I think I enjoy ODST more because I’ve already played Halo 3. Knowing some of the back story makes you feel more involved with the narrative . ODST takes place on Earth between the events of Halo 2 and Halo 3. You play as an Orbital Drop Shock Trooper - not Master Chief. At the start of the game you’re dropped from an orbiting spacecraft into New Mombassa where a battle is raging. As you drop a huge Covenant (the alliance of enemy alien races) ship jumps into the Halo equivalent of warp scattering you from your team mates. You wake six hours later. It’s night and you’re alone. The city at night is atmospheric and dark; there is a remarkably good score which gives the game a film-noir feel; the art and models that make up the city gives the whole thing a Blade Runne feel. As you fight your way through the citiy you find objects connected to your lost team mates, each one sending you to a flashback where you re-live the experience of your team mate from the point at which they dropped.

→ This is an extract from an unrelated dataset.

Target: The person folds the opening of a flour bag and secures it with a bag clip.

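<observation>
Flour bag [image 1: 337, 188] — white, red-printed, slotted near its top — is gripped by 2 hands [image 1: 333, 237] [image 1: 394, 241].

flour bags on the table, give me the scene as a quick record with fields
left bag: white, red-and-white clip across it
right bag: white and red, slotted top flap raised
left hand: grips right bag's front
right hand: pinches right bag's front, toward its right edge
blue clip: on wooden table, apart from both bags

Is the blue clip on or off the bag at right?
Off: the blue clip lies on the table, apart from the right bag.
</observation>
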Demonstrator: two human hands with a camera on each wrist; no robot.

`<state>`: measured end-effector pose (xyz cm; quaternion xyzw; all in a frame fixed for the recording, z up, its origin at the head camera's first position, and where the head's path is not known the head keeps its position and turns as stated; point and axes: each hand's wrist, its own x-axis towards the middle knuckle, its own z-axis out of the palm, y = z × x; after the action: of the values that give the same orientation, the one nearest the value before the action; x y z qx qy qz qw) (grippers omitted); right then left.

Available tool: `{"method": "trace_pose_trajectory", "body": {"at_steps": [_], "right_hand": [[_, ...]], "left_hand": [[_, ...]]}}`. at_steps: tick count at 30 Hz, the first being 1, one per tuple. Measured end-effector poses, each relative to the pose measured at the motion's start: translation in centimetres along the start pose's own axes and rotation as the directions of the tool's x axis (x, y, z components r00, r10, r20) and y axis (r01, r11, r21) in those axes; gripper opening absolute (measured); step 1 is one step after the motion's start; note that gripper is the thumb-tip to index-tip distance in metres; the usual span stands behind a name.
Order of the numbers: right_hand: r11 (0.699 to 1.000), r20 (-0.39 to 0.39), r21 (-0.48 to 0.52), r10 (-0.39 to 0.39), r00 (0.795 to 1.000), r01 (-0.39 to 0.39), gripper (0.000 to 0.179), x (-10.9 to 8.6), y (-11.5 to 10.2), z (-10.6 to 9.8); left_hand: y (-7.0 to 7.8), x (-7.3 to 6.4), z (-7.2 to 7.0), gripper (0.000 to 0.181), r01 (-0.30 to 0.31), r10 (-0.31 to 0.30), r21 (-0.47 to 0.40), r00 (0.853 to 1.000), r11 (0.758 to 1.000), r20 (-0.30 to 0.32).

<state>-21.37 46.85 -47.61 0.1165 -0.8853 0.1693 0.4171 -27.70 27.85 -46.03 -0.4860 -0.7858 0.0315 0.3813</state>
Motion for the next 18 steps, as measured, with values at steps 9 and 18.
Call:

The engine is the same as Halo 3 which is just about showing it’s age, certainly in the cutscenes using in-game graphics. However the excellent things like the good enemy AI and the vehicle combat are all still there. There’s still a pleasure in sniping a Brute and watching the grunts in his squad panic without thier commanding officer. Ditto to leaping out from behind a boulder and wasting a wraith tank with your Spartan laser. What’s cool about ODST is that because you’re playing as a regular human rather than the genetically and armour-enhanced Spartan Master Chief you’re significantly weaker. I was genuinely shocked when I went to finish a brute off with a my rifle butt and found myself quickly fragged. Your relative weakness and the dark city that forms the ‘hub’ of the game results in you sneaking about and being much more stealthy than you probably would have been if you were playing as the Master Chief.
All in all the game is a really satisfying experience. The campaign mode is quite short but it comes bundled with the whole Halo 3 multiplayer experience, so if you’re on Xbox live expect to lose tens of hours of your life. Possibly more.
I've given it 4 rather than 5 as the campaign is short and if you already have Halo 3 and the downloadable content you're not getting anything new. However - if you don't have the Halo 3 multiplayer DLC or Halo 3 then this without question would be a strong 5.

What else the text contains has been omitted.